Paris, le lundi 19 août 2013 - Avec le Lévothyrox, 44 autres médicaments parmi les plus courants, sont en rupture de stocks, selon une liste régulièrement mise à jour sur le site de l’ANSM (Agence nationale de sécurité des médicaments) et 17 autres devraient bientôt les rejoindre. Si des alternatives existent dans certains cas lorsque l'on dispose de traitements équivalents, ce n'est pas le cas pour toutes les molécules de la liste.
Selon le Code de santé publique, être en rupture de stock signifie pour un pharmacien qu’il est dans l’incapacité de fournir ses clients dans un délai de trois jours, faute d’approvisionnement. Ce qui semble survenir de plus en plus fréquemment, d’où cette inquiétude qui monte tant chez les malades que dans les officines.
La faute à la mondialisation
Ces approvisionnements défaillants de médicaments s’expliqueraient en partie par la mondialisation: « En effet, les marchés pharmaceutiques mondiaux sont actuellement très nerveux, les laboratoires travaillent à flux tendu. Ceux qui sont en situation de monopole, notamment, ont du mal à répondre à la demande internationale croissante. De fortes commandes (par exemple celles du marché chinois) peuvent alors dérégler cette mécanique » déclare François Bruno, directeur adjoint du service surveillance des marchés à l'ANSM, dans Le Parisien qui a publié samedi dernier la liste des 45 médicaments en rupture de stocks.
Cette liste recense les médicaments faisant l’objet de difficultés d’approvisionnement en France qui sont connues par l’ANSM (et publiées sur le site de l’Agence). En y regardant de plus près, parmi les 45 listés, certains médicaments ont des équivalents ou peuvent être substitués mais d’autres n'ont aucune alternative thérapeutique disponible. C’est le cas par exemple du Myambutol (antituberculeux) en solution injectable et comprimés ou du Synacthène injectable. Pour ce qui concerne la rupture de stock de ce dernier, elle était décrite dans le point d’information de l’ANSM daté du 15 juillet avec la précision suivante : « L’ANSM a été informée par le laboratoire Sigma-Tau que la rupture de stock de Synacthène 0,25 mg/ml solution injectable, annoncée début avril aux professionnels de santé, est effective en ville et imminente à l’hôpital, tandis que la distribution de Synacthène Retard 1mg/ml suspension injectable est limitée à l’hôpital pour les seules indications jugées prioritaires et sans alternative… Aucune autre spécialité équivalente n'a pu être identifiée en Europe. Le recours à une spécialité commercialisée outre-Atlantique est envisagé, mais les firmes interrogées ne sont pas en mesure, à ce stade, de fournir le marché français. L’ANSM et les sociétés savantes concernées collaborent pour mettre en place des mesures préservant l’intérêt des patients… ».

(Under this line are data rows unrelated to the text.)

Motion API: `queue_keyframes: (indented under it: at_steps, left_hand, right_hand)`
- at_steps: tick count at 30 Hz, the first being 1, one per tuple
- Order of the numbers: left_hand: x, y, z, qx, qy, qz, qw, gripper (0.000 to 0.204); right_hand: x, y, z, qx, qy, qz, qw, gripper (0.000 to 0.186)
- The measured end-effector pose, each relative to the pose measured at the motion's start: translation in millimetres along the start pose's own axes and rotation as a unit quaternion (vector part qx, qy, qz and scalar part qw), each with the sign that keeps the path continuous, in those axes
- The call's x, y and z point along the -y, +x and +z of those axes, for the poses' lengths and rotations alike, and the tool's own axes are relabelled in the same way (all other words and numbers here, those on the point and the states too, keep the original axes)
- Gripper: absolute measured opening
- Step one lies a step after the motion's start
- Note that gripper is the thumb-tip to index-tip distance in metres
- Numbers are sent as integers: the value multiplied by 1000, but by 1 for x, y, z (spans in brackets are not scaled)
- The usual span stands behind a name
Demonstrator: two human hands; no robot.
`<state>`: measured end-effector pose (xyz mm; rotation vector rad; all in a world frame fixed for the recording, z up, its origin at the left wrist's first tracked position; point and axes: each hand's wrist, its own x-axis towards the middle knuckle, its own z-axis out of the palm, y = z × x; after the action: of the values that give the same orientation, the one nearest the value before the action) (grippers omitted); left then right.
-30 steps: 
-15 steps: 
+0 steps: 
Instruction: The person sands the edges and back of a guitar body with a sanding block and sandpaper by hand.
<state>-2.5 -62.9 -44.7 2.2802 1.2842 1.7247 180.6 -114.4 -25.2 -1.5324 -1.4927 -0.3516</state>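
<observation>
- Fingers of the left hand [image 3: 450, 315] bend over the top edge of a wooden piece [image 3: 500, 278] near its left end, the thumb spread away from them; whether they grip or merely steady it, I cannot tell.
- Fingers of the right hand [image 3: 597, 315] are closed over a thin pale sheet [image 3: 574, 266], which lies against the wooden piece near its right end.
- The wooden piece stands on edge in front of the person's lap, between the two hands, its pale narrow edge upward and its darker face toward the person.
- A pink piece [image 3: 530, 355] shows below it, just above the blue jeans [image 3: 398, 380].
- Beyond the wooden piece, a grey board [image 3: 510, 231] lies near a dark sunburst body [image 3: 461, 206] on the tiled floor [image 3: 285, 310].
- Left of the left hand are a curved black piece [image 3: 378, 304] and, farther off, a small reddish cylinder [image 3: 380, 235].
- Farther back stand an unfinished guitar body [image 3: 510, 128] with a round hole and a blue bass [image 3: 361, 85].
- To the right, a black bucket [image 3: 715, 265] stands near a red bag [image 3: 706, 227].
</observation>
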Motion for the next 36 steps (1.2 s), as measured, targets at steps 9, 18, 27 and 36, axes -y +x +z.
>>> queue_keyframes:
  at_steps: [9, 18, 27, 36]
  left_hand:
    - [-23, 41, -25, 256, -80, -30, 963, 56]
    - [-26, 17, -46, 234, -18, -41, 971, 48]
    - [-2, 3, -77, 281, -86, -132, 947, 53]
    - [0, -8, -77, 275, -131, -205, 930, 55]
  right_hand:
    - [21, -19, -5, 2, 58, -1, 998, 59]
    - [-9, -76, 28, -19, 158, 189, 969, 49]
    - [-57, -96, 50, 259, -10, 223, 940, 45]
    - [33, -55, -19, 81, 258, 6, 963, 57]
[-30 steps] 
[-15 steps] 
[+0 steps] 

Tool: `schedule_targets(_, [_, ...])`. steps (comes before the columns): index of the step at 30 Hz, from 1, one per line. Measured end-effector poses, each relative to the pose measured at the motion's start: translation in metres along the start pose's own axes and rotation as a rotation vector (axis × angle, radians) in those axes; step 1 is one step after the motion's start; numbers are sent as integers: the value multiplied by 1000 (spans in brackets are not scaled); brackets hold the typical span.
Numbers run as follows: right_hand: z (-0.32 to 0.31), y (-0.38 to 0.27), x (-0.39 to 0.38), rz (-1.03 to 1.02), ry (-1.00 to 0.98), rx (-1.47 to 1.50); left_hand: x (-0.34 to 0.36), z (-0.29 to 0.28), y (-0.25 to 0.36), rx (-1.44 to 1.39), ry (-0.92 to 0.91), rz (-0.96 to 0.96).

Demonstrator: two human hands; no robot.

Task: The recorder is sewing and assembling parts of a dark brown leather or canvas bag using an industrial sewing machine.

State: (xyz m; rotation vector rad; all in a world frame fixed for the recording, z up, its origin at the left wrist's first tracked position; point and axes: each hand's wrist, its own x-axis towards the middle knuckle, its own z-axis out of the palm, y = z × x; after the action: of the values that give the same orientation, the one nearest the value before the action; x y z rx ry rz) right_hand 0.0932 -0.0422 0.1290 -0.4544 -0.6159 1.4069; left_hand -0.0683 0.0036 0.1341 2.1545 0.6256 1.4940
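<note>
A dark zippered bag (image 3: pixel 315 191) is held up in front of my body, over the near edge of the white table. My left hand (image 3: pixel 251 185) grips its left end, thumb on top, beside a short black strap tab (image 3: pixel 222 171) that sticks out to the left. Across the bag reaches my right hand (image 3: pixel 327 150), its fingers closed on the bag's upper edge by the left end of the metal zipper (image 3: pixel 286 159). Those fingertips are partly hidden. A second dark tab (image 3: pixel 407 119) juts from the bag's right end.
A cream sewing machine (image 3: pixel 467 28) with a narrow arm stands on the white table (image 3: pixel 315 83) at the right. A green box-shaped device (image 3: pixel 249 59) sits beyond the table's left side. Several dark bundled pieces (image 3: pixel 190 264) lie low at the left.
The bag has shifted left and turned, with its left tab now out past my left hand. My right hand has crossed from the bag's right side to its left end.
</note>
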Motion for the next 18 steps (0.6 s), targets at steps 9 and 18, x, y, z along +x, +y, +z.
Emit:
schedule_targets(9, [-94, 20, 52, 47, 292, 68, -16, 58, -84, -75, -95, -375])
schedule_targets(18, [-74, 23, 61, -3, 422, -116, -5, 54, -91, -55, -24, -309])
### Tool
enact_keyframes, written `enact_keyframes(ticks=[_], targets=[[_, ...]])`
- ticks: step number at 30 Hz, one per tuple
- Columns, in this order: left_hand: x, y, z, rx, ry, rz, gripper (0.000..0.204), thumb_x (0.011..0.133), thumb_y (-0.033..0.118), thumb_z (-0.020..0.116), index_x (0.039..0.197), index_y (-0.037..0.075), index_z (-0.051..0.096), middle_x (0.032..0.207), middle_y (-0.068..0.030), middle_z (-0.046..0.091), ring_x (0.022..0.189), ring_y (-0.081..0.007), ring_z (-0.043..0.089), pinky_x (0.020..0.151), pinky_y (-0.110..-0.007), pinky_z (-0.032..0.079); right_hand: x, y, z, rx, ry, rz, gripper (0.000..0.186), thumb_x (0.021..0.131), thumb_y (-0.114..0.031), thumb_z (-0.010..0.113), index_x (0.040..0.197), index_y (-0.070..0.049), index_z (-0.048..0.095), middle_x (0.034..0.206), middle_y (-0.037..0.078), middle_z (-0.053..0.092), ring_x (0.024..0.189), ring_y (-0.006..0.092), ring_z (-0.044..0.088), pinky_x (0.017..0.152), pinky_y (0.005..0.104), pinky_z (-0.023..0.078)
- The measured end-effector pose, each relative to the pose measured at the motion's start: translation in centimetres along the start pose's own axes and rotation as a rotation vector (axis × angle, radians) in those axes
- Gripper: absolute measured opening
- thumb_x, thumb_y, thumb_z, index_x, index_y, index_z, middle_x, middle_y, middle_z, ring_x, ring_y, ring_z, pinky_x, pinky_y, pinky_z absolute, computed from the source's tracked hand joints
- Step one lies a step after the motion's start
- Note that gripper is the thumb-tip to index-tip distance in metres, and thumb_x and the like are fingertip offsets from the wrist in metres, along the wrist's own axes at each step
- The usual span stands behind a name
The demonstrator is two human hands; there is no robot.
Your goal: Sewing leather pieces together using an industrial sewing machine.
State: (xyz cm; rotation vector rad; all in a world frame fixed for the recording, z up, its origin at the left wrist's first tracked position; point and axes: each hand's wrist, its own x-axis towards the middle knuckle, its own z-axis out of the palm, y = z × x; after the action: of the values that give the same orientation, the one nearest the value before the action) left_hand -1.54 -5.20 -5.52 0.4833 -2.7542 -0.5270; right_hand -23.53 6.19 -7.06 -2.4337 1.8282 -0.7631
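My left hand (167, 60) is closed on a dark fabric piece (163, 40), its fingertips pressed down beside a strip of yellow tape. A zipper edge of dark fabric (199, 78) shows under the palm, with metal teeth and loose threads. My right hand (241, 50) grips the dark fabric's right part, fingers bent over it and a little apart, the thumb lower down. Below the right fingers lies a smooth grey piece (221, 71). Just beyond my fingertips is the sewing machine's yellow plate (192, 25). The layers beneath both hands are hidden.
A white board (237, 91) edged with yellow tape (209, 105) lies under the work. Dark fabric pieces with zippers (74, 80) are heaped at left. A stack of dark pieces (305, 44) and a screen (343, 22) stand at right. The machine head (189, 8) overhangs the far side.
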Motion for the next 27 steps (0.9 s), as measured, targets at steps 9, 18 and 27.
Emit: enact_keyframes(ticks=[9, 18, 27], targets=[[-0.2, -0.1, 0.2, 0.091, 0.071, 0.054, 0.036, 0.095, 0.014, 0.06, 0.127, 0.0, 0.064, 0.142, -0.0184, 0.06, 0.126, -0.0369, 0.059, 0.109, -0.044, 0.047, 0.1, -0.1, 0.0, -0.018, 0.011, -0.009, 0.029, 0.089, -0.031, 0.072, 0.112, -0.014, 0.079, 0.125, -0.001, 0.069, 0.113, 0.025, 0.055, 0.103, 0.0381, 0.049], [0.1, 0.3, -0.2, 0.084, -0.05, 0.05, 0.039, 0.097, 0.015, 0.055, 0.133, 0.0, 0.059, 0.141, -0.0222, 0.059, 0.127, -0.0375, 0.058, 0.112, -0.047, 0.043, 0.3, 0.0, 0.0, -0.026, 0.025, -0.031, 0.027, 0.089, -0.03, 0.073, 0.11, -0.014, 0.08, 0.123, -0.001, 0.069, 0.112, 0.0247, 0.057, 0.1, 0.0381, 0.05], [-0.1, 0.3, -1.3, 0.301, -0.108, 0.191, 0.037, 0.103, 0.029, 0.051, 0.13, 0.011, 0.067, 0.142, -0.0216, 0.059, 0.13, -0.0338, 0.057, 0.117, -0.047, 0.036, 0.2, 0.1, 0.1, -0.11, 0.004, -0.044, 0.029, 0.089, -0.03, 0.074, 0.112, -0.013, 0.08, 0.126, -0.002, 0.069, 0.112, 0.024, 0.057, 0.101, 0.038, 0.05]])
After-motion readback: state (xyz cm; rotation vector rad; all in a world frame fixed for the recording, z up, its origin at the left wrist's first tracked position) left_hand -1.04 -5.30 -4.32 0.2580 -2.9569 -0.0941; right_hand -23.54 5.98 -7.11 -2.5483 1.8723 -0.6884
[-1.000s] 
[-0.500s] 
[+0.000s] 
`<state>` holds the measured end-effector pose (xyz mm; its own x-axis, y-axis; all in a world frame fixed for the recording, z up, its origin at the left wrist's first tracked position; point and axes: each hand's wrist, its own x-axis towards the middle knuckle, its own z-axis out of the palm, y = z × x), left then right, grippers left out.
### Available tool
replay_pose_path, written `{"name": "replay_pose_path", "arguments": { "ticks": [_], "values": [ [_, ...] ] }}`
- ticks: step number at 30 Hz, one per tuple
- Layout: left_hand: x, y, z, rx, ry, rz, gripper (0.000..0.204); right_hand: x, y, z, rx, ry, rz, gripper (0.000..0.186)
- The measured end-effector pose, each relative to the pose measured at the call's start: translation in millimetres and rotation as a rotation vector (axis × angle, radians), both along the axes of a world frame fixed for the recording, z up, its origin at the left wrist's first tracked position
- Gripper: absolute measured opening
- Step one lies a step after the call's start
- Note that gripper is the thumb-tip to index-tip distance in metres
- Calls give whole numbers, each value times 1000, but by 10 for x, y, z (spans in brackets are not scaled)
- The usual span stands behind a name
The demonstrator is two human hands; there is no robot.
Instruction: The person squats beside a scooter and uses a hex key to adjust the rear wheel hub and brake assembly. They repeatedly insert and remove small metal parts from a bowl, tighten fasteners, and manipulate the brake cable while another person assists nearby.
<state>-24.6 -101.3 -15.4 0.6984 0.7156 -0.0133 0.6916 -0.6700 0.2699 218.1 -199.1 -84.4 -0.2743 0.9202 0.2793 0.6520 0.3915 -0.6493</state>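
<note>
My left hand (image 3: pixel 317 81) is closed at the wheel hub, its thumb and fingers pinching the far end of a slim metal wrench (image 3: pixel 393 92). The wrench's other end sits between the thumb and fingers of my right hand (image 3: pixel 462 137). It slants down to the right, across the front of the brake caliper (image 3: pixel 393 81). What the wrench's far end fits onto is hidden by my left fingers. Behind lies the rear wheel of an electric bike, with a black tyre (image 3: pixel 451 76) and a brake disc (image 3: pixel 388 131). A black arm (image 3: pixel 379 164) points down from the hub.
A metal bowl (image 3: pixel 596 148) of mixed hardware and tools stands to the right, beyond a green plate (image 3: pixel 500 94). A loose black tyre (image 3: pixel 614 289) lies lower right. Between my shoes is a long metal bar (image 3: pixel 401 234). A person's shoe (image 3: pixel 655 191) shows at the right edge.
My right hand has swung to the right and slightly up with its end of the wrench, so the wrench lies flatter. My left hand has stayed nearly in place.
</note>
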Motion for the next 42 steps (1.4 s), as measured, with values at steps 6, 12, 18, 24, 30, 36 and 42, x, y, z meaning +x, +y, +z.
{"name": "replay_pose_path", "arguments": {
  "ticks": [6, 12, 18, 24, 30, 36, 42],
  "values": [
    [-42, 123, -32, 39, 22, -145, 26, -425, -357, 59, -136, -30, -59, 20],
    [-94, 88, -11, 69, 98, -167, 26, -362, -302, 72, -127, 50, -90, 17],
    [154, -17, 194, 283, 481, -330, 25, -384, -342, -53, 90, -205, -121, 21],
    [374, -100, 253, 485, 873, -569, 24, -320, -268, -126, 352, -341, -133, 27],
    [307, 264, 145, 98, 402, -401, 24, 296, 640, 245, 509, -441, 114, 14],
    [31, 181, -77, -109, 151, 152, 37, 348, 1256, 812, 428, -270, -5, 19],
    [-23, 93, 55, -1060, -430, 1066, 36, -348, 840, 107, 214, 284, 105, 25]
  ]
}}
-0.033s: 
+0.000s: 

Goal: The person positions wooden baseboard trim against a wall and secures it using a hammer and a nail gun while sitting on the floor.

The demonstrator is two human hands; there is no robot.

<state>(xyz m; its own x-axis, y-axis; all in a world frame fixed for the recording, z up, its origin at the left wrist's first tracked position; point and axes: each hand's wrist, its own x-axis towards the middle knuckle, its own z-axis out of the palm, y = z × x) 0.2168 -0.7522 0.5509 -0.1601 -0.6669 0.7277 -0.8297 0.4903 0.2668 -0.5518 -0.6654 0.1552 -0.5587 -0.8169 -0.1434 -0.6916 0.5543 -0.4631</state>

D’autres médicaments sont en rupture de stocks : traitements anticancéreux (Amétycine, Caryolisine..), contre le sida, certains troubles cardiaques ou gastriques ou encore nombre d’antibiotiques. 17 autres traitements couramment utilisés deviennent de plus en plus difficiles à trouver en officine, amoxicilline et Célestène par exemple pourraient bientôt rejoindre la liste fatidique. Toutefois ces derniers peuvent être remplacés par des produits équivalents ou proches.
Substitution encadrée
Il n’est pas toujours aisé de trouver une parade aux ruptures de stocks annoncées. Lorsqu’elle semble acquise, comme par exemple la récente substitution du Lévothyrox par son alternative italienne, l’Eutirox , l’Académie de médecine recommande un encadrement strict de sa mise en place Si les 3 millions de malades traités par du Lévothyrox ont fait les premiers la triste expérience de la pénurie (voir notre article Thyroïde : la rupture de stocks de Lévothyrox inquiète), ils auraient pu être rassurés par les nouvelles mesures d’approvisionnement via l’Eutirox dès le 14 aout dernier. Et bien non : « les préconisations de l'ANSM paraissent insuffisantes » à l’Académie nationale de Médecine qui préconise dans un communiqué "que soient publiées les teneurs en principe actif (L-thyroxine) du Lévothyrox, de ses génériques et de l’Eutirox, afin d’ajuster la posologie au mieux et le plus tôt possible en cas de substitution rendue incontournable par la pénurie du princeps. Et ce, afin de ne pas mettre les prescripteurs et les pharmaciens face à un problème insoluble engageant parfois une lourde responsabilité".